Information supplied:

>>>

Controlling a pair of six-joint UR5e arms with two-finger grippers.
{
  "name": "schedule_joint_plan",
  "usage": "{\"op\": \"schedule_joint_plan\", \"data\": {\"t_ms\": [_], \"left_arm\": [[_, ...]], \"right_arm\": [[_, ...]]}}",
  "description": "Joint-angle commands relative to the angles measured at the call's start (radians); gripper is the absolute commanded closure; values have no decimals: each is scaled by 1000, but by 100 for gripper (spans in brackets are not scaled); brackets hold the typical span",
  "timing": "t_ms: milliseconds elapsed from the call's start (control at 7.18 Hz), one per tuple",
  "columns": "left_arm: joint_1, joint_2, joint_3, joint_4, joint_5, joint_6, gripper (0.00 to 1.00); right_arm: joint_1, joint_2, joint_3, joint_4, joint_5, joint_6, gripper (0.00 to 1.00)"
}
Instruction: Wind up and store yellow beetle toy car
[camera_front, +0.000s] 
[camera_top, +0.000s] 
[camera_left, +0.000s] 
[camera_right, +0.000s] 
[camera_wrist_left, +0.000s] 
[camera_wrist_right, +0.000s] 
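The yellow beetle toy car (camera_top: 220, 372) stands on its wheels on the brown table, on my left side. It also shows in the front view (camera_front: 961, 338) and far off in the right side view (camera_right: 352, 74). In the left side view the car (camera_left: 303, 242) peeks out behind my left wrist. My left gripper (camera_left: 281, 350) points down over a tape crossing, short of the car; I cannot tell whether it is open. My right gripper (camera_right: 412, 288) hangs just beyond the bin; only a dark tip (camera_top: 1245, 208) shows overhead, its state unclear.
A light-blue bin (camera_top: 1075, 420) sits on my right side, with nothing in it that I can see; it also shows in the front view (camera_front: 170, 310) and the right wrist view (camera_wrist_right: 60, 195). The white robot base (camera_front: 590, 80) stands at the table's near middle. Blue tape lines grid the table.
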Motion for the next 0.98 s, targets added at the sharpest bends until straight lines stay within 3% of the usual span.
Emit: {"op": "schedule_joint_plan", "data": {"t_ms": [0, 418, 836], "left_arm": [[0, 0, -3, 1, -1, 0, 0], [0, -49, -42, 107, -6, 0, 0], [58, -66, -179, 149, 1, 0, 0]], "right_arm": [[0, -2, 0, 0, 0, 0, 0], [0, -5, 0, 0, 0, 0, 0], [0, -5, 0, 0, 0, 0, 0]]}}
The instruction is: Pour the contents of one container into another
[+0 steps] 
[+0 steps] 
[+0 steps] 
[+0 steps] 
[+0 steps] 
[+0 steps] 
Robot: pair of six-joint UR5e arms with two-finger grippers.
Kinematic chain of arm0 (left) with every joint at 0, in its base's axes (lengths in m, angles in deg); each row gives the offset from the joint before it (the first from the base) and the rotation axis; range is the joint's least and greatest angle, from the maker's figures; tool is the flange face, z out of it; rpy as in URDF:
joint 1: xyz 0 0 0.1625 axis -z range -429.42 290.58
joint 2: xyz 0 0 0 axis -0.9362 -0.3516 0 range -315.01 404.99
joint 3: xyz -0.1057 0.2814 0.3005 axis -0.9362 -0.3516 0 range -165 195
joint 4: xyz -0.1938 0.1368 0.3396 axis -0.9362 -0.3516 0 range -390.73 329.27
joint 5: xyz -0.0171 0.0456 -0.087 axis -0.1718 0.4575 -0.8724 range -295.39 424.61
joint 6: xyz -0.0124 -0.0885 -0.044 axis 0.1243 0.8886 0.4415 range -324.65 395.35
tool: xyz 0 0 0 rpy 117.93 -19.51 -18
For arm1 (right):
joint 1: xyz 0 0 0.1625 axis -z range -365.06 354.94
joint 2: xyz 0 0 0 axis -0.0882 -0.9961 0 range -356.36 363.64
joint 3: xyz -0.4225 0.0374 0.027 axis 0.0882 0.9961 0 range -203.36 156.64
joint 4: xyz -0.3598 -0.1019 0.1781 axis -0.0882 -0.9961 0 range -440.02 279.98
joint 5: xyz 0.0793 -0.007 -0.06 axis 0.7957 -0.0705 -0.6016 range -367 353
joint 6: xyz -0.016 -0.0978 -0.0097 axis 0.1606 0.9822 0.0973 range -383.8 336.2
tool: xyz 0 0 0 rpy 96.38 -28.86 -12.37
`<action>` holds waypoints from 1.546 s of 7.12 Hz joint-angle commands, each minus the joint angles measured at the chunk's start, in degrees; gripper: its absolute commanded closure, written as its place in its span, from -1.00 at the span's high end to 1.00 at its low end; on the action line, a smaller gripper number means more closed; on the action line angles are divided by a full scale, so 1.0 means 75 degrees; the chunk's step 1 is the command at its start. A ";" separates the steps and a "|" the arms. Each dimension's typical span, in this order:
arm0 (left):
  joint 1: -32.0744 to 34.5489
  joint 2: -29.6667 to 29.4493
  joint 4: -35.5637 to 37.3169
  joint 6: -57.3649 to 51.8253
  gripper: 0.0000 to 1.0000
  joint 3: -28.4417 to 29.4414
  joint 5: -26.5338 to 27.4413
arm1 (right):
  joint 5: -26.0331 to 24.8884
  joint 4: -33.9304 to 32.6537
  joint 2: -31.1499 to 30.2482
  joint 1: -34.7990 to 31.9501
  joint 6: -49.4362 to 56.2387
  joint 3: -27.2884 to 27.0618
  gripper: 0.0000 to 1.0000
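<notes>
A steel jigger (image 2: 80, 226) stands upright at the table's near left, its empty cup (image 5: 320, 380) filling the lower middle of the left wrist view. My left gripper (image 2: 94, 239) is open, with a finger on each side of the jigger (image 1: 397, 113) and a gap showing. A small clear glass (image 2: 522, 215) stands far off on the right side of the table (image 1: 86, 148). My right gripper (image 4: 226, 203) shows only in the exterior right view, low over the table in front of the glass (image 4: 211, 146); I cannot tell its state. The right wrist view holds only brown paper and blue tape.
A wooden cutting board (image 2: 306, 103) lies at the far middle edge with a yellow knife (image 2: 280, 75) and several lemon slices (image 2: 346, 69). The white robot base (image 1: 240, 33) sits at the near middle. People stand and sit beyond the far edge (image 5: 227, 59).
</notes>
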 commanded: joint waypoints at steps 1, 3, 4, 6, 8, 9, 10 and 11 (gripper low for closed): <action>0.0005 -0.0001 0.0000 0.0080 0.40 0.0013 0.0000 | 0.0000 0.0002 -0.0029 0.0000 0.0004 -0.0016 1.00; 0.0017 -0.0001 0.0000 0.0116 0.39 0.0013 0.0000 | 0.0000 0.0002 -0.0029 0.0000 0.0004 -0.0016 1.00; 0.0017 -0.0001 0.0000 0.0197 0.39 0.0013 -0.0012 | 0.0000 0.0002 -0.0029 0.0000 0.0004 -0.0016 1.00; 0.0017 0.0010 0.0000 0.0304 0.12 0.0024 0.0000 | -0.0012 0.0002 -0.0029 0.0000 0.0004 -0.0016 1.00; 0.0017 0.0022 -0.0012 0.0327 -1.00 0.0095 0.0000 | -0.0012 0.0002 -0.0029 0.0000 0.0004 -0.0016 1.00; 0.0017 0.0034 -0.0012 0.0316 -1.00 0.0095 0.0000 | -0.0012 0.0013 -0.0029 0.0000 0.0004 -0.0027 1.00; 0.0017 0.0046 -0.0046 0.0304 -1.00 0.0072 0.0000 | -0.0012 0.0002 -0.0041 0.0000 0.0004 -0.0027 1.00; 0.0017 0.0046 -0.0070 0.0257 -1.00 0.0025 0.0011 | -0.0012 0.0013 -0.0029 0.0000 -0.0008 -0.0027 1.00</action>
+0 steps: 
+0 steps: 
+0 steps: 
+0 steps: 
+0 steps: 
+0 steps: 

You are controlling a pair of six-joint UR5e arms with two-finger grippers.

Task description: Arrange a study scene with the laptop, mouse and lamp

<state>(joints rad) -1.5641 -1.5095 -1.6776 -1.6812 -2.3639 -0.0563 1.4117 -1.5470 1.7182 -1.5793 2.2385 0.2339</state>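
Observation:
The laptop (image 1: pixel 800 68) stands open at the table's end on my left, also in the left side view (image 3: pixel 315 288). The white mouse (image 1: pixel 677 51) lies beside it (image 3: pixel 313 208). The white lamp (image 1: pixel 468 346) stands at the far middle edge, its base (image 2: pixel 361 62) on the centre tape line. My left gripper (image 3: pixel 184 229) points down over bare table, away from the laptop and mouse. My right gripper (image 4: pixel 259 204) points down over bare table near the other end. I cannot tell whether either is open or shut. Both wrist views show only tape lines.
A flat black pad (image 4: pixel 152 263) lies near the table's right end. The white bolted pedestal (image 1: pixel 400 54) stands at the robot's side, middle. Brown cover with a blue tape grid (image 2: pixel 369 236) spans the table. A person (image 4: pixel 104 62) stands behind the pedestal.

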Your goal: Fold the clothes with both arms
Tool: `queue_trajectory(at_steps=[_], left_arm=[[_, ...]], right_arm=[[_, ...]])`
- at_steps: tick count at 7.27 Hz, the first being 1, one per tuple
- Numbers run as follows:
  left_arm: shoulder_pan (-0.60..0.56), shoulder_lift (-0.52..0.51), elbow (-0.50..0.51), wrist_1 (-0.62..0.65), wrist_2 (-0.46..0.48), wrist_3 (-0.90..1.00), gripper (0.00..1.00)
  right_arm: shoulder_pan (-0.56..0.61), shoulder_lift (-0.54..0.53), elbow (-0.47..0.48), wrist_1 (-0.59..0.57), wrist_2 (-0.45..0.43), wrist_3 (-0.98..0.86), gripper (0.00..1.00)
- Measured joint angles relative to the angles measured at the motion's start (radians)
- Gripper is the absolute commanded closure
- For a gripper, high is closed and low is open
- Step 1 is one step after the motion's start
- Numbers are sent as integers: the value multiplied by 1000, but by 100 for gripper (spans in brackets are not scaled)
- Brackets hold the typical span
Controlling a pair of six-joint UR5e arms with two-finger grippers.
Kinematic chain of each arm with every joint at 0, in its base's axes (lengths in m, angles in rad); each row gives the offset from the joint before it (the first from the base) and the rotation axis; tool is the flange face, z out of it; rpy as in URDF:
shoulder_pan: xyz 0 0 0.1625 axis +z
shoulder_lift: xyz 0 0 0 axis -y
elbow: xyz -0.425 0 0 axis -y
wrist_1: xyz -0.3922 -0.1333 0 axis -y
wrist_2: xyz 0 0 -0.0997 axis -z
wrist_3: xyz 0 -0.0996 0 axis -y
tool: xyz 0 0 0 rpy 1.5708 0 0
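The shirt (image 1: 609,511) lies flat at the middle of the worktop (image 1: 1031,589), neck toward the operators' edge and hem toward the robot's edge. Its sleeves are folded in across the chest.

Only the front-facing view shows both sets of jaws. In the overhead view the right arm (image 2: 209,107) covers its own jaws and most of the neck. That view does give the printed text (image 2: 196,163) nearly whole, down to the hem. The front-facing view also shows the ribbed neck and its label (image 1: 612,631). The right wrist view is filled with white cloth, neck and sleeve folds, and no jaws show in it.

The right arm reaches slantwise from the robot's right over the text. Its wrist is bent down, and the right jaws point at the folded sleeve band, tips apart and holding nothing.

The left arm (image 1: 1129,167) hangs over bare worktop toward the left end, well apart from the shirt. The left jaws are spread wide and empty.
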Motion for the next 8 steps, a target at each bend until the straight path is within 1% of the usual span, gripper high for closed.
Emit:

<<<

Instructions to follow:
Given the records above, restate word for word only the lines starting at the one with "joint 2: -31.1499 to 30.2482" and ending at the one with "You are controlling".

Written response:
  joint 2: -31.1499 to 30.2482
  joint 1: -34.7990 to 31.9501
  joint 6: -49.4362 to 56.2387
  joint 3: -27.2884 to 27.0618
  gripper: 0.0000 to 1.0000
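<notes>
A steel jigger (image 2: 80, 226) stands upright at the table's near left, its empty cup (image 5: 320, 380) filling the lower middle of the left wrist view. My left gripper (image 2: 94, 239) is open, with a finger on each side of the jigger (image 1: 397, 113) and a gap showing. A small clear glass (image 2: 522, 215) stands far off on the right side of the table (image 1: 86, 148). My right gripper (image 4: 226, 203) shows only in the exterior right view, low over the table in front of the glass (image 4: 211, 146); I cannot tell its state. The right wrist view holds only brown paper and blue tape.
A wooden cutting board (image 2: 306, 103) lies at the far middle edge with a yellow knife (image 2: 280, 75) and several lemon slices (image 2: 346, 69). The white robot base (image 1: 240, 33) sits at the near middle. People stand and sit beyond the far edge (image 5: 227, 59).
</notes>
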 commanded: joint waypoints at steps 1, 3, 4, 6, 8, 9, 10 and 11 (gripper low for closed): <action>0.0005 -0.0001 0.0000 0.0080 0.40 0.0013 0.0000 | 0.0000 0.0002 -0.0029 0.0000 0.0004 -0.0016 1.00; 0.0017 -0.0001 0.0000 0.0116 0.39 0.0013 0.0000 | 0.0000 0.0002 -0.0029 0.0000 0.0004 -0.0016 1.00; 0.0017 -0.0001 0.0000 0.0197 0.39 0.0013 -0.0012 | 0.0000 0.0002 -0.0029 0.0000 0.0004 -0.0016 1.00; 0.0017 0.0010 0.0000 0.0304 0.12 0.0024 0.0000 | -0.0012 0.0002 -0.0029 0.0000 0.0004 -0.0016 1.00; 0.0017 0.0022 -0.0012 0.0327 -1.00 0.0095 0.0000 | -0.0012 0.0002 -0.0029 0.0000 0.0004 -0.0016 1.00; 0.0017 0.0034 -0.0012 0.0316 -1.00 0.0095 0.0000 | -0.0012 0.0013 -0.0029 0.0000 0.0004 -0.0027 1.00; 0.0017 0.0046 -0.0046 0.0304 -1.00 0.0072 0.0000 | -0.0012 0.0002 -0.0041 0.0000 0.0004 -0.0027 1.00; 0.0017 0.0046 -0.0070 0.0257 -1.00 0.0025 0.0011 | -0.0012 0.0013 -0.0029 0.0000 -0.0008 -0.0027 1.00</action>
+0 steps: 
+0 steps: 
+0 steps: 
+0 steps: 
+0 steps: 
+0 steps: 

You are controlling a pair of six-joint UR5e arms with two-finger grippers.

This exercise is now finished.